In `@app/http_middleware.py` around lines 53 - 62, The function
response_for_original_method is collapsing multi-value headers by doing headers
= dict(response.headers), which loses repeated keys like Set-Cookie; change it
to construct the HEAD Response using response.raw_headers (or otherwise preserve
all header tuples) instead of dict(response.headers), and ensure you copy
response.status_code, media_type, and any other metadata (e.g., content-type)
from the original Response; keep setting content-length to "0" but add/replace
that single header without de-duplicating existing headers so multiple
Set-Cookie headers are preserved.

[tolga-tom-nook]

No blockers from my review. I inspected app/http_middleware.py, app/main.py, app/ledger/service.py, and tests/test_http_middleware.py on head ef99f84.

What I checked:

• The middleware extraction keeps the HEAD-as-GET routing behavior and restores the original request method before returning a zero-length HEAD response.
• Same-host forwarded-HTTPS 307/308 redirects still get rewritten from http to https, while external locations are left alone.
• API docs/redoc paths still receive the relaxed docs CSP, and normal pages keep the stricter default security headers.
• The pay_bounty() / close_bounty() typing cleanup does not change the guarded SQL update predicates or post-update rowcount checks.

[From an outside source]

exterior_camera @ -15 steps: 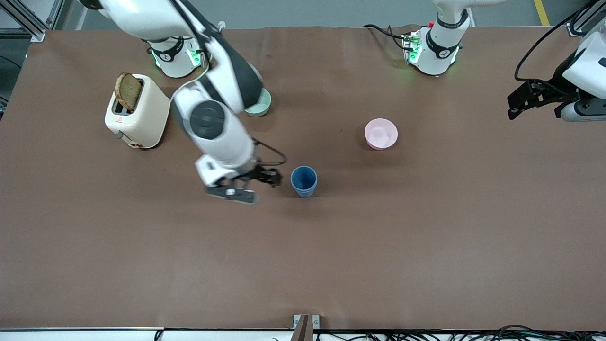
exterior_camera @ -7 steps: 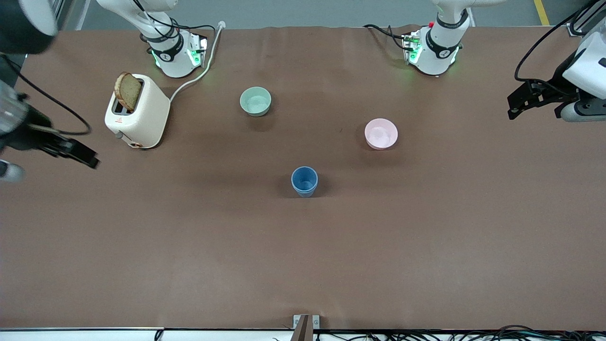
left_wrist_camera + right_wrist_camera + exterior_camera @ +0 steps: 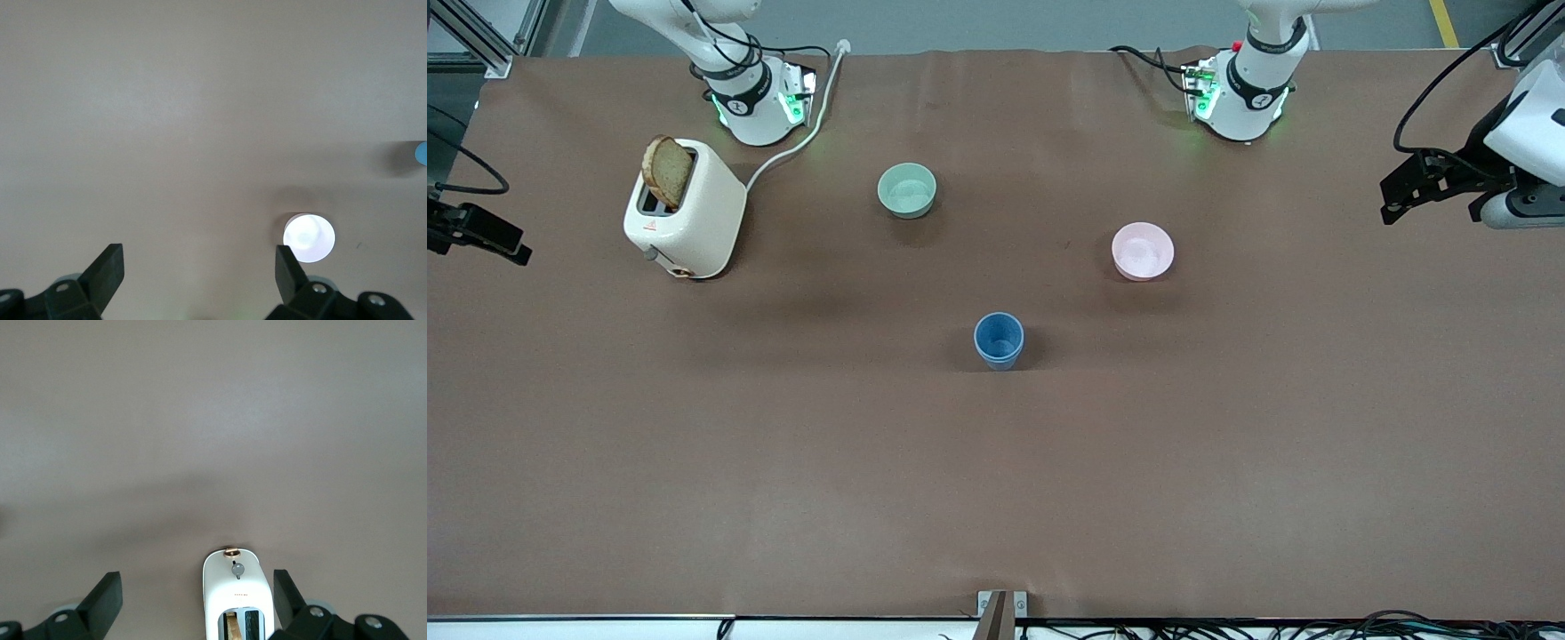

Validation run locally on this PR head:

• ./.venv/bin/python -m pytest tests/test_http_middleware.py tests/test_security.py tests/test_docs_public_urls.py -q -> 74 passed
• ./.venv/bin/python -m pytest -q -> 339 passed
• ./.venv/bin/python -m ruff check app/http_middleware.py app/main.py app/ledger/service.py tests/test_http_middleware.py -> passed
• ./.venv/bin/python -m ruff format --check app/http_middleware.py app/main.py app/ledger/service.py tests/test_http_middleware.py -> passed
• ./.venv/bin/python -m mypy app -> passed
• git diff --check origin/main...HEAD -> passed

[ayskobtw-lil]

Thanks for the extraction. I found one blocker in the HEAD response wrapper.

response_for_original_method() rebuilds HEAD responses with headers = dict(response.headers). Starlette keeps repeated headers such as Set-Cookie in raw_headers, but converting to a dict collapses them, so a HEAD request for any route that sets multiple cookies will silently drop all but one cookie.

Repro on current head ef99f84:

original raw set-cookie count 2
head raw headers [(b'content-length', b'0'), (b'set-cookie', b'first=1; Path=/; SameSite=lax')]
head set-cookie count 1

The fix should preserve response.raw_headers when constructing the empty HEAD response, replacing/adding only the single content-length: 0 header rather than round-tripping through dict(response.headers).

[ramimbo]

Maintainer note after #320 filled: this PR still references closed bounty #320. If you want it considered for the current code-health round, rebase against main, update the bounty reference to #377, and keep the scope distinct from already accepted #328, #337, #364, #375, and #376. This is not accepted or paid as-is.